Designing Multi-Tenant applications


In the enterprise world, it is often mandatory for any web applications to support multi-tenancy. Multi-tenancy is a software architecture and approach where a single instance of a software application serves multiple customers or tenants. Each tenant is a separate entity with its own data, configurations, and user management, but they all share the same underlying software infrastructure. In other words, the software is designed to provide a single application instance that can be customised and configured for different organisations or users.

The multi-tenant application must allow varying static content such as customer’s logo/backgrounds, branding, CMS, 3rd party analytical SDKs in terms of Google Analytics, Freshdesk, Hotjar, etc. For that, it is often a recommended practice to keep all the static assets per customer in a dedicated folder and then have a separate project configurations in Angular CLI as shown below. This way you can build the application for each tenant one at a time, using the matched configurations.

However, there are several drawbacks to the aforementioned approach:

  1. You are rebuilding the same application multiple times just because of different static assets required by each customer.
  2. You are exponentially increasing the time taken by the CI/CD pipeline to build the same application for all the customers over and over, especially when the customers grow.
  3. You are able to run the application for one customer at a time, making it very time-consuming to switch between them locally.

To tackle these problems, I’m proposing a new approach to the multi-tenancy.

Multi-tenancy the modern way

In the new approach, you can build the application only once regardless of customers, keeping the CI/CD pipeline at O(1). You can even access the same application for multiple customers locally at the same time, increasing the productivity of developers at par. Let’s see how.

The major loophole in the existing approach is the static assets. Once you move away the static assets from the build-time and load them at run-time, you can win half the battle. But how do we load the correct static assets needed for a particular customer 🤔? The answer lies in the application url.

Map static assets to Application URL

In order to map the application url to the respective static assets, we could create folders under /assets directory. Each of these directories will have customer’s logo, styles, profile.json, and 3rd party SDKs such as Freshdesk.

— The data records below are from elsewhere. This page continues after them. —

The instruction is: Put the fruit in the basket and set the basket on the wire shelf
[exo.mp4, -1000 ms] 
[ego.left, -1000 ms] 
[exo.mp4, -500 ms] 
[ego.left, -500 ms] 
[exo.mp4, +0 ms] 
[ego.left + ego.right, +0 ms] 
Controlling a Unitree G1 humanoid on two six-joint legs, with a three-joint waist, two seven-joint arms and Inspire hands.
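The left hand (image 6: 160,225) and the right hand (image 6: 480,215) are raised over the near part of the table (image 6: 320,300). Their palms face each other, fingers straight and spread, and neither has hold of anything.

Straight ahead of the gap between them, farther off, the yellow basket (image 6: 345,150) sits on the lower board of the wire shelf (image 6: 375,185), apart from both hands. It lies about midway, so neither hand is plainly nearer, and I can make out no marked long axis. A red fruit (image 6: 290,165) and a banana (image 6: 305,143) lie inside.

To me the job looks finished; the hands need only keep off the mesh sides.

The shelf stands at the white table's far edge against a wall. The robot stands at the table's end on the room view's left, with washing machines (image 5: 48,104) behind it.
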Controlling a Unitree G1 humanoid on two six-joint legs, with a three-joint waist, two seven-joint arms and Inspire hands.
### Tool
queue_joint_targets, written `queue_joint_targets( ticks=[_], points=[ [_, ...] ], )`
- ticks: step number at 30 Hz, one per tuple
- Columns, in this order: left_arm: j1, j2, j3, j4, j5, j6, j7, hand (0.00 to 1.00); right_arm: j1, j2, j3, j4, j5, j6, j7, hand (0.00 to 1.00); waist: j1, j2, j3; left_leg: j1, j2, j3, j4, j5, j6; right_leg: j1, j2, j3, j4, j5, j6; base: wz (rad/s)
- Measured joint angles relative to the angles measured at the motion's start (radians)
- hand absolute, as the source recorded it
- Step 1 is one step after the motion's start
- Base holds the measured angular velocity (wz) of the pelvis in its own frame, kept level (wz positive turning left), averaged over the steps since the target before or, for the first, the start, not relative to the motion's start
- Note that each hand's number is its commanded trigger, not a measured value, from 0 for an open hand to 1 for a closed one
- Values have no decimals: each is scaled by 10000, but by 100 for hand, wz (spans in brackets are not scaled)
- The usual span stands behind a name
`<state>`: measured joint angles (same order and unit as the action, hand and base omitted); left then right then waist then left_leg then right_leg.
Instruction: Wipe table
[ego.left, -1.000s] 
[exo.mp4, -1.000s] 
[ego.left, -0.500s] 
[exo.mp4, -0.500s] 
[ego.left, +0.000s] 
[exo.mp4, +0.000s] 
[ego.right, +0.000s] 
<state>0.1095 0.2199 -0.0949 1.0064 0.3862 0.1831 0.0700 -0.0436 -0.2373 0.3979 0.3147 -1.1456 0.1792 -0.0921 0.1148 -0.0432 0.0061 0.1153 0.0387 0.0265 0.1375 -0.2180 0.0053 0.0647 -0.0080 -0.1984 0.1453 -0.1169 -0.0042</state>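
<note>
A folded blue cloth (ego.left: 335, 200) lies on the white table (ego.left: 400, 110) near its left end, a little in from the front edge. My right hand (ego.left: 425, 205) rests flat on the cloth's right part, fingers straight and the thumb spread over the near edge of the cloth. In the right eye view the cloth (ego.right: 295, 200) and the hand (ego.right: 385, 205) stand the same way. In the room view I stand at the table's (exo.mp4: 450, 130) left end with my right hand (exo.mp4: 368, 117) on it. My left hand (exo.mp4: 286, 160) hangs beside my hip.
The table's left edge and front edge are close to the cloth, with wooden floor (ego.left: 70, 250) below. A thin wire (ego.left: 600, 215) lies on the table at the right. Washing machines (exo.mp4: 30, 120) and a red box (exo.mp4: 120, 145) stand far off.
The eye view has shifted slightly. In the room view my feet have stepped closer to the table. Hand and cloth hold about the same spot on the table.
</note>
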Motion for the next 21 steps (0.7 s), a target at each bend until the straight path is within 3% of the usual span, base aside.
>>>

The profile.json file may contain customer’s name and other metadata related to authentication or feature flags and that’s the first thing the application will fetch.

Here, when you access https://client1.myapp.com in the browser, we can read the hostname via window.location.hostname to find the appropriate static assets folder and query the profile.json file to apply customer specific feature flags and branding at run-time.

Override Application hostname

This is a crucial bit to avoid maintaining static assets under aforementioned localhost directory and instead point elsewhere. For that, we create localhost/override-hostname.js to override the application hostname and include the script tag in index.html.

window.overrideHostname = 'client1.myapp.com';

This allows you to switch between different customers without restarting the application. For example, changing client1.myapp.com to client2.myapp.com, the application would load client2’s static assets at run-time.

Emit styles for all customers

In Angular/Nx CLI, you can compile multiple SASS files without injecting them into index.html.

Then dynamically inject the appropriate styles at bootstrapping as follows:

bootstrapApplication(AppComponent, appConfig).then(() => {
  var style = document.createElement('link');
  style.rel = 'stylesheet';
  style.href = style.href = `${window.location.hostname === 'localhost'
    ? (<any>window).overrideHostname || window.location.hostname
    : window.location.hostname}.css`;
  document.head.appendChild(style);
});

Swap profiles using Requestly

Requestly is a browser extension that allows us to Intercept & Modify HTTP Requests which is going to play a major role in resolving the 3rd drawback (i.e. able to run the application for one customer at a time) we had earlier. So to resolve it, you must define 3 rules in Requestly:

1. Cancel http://localhost:5200/assets/localhost/override-hostname.js

2. Insert overrideHostname script

3. Change http://localhost:5200/assets/localhost/profile.json’s response.

Now without the above rules, it renders the application for client1 – loading its logo and applying its branding. But with the rules in place, it renders the application for client2 correctly.